[DATA TO EXAMINE]

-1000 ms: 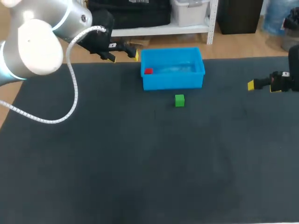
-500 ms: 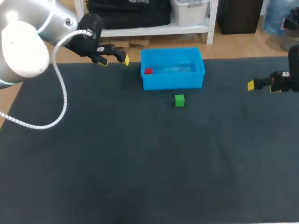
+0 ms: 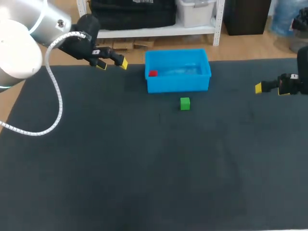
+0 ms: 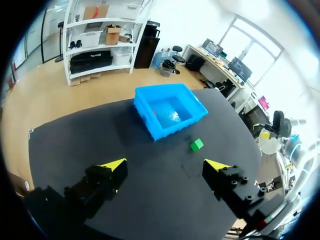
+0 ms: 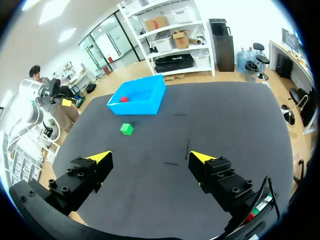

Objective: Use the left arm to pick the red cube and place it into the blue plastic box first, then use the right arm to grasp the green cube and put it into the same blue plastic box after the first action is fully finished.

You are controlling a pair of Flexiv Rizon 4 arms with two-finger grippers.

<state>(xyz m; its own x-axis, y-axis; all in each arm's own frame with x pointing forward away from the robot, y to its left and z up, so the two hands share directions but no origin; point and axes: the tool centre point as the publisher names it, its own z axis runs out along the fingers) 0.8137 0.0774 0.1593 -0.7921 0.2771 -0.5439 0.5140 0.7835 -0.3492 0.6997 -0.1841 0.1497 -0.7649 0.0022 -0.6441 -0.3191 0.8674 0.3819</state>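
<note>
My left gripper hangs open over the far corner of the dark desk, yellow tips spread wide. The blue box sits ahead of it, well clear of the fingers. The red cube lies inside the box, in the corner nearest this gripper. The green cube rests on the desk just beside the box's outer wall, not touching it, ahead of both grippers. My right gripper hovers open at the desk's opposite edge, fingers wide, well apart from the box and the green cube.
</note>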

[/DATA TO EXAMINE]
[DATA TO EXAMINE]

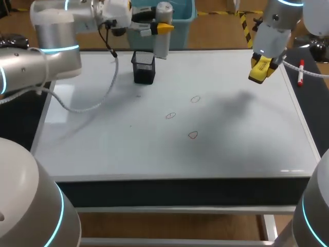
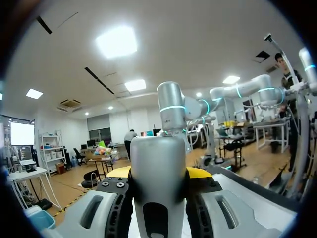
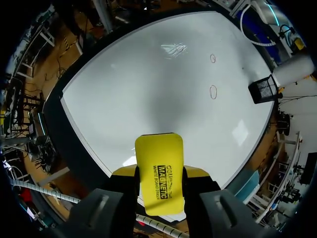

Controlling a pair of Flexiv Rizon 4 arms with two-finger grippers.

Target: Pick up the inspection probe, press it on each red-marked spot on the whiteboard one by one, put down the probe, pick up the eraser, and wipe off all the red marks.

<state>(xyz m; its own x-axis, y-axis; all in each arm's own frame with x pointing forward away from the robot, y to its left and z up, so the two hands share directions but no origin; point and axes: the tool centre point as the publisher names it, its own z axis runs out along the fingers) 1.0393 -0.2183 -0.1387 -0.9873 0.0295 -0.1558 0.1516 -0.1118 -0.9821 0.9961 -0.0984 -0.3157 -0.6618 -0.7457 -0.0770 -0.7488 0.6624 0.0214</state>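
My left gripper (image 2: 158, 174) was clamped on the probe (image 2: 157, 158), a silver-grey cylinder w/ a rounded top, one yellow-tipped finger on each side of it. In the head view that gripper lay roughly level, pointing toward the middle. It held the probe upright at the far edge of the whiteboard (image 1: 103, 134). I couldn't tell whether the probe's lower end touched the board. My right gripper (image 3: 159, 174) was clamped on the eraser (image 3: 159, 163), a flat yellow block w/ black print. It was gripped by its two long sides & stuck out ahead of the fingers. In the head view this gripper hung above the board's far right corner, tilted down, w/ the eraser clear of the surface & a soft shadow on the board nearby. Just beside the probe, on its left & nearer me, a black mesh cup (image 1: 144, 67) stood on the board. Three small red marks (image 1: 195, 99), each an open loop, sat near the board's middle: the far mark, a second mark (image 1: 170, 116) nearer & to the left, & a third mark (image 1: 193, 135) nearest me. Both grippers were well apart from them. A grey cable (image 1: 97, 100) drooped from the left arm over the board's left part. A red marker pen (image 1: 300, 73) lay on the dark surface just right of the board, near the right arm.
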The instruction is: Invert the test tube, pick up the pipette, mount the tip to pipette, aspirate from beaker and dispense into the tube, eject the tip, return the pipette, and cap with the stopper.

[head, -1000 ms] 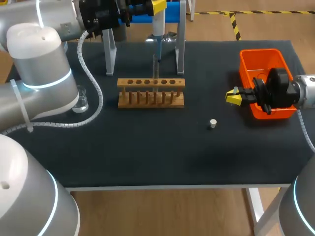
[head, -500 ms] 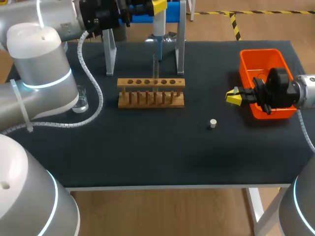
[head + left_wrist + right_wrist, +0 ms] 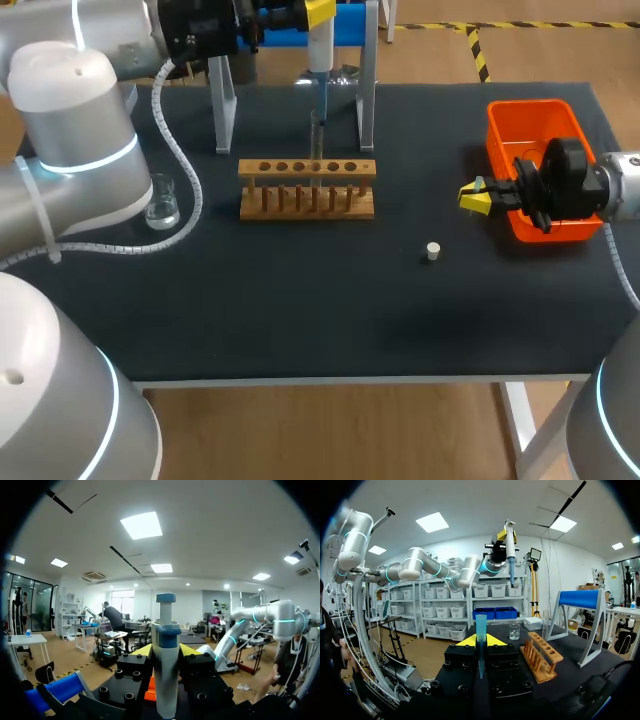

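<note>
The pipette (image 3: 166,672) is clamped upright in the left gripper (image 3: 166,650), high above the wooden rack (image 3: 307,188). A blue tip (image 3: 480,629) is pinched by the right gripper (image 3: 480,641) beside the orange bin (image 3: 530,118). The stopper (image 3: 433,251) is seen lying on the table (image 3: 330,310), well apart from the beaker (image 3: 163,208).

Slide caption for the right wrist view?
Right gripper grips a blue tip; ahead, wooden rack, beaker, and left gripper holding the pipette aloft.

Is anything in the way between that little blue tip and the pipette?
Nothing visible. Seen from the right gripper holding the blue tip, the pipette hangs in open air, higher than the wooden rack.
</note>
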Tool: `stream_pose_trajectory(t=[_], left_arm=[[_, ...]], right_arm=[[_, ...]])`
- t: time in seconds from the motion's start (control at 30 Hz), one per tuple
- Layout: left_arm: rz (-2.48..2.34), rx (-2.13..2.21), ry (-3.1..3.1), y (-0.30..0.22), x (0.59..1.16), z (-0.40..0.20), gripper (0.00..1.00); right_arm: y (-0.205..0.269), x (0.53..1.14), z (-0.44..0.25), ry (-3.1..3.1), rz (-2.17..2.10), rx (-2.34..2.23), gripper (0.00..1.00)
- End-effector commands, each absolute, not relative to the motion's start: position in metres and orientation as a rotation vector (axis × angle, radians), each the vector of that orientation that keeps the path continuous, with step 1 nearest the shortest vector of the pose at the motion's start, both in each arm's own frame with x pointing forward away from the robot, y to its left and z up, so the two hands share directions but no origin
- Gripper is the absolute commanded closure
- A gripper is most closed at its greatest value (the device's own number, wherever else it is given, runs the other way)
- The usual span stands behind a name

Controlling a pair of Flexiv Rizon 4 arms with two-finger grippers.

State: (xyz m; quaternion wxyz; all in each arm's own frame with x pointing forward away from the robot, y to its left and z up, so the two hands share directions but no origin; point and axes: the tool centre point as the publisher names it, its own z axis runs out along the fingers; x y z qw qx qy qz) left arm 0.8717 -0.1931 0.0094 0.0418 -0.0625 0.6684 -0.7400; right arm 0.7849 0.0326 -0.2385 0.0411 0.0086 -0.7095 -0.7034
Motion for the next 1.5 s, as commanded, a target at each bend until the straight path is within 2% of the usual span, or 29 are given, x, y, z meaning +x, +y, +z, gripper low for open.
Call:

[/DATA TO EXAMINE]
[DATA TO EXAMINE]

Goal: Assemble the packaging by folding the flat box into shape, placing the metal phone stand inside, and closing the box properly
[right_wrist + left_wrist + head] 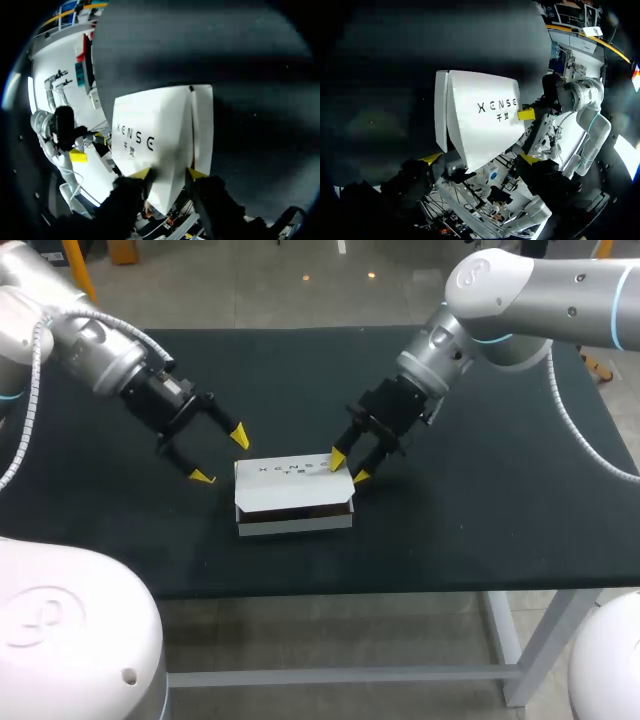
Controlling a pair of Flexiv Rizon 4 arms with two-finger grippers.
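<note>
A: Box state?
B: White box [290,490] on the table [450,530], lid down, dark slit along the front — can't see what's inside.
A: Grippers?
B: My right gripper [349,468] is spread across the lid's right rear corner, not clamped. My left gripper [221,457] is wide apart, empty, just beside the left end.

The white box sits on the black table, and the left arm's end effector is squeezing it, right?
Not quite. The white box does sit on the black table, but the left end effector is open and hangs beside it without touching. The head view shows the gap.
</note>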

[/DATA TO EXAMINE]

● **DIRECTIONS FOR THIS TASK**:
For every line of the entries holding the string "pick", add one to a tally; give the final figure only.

● **RESPONSE AREA**:
3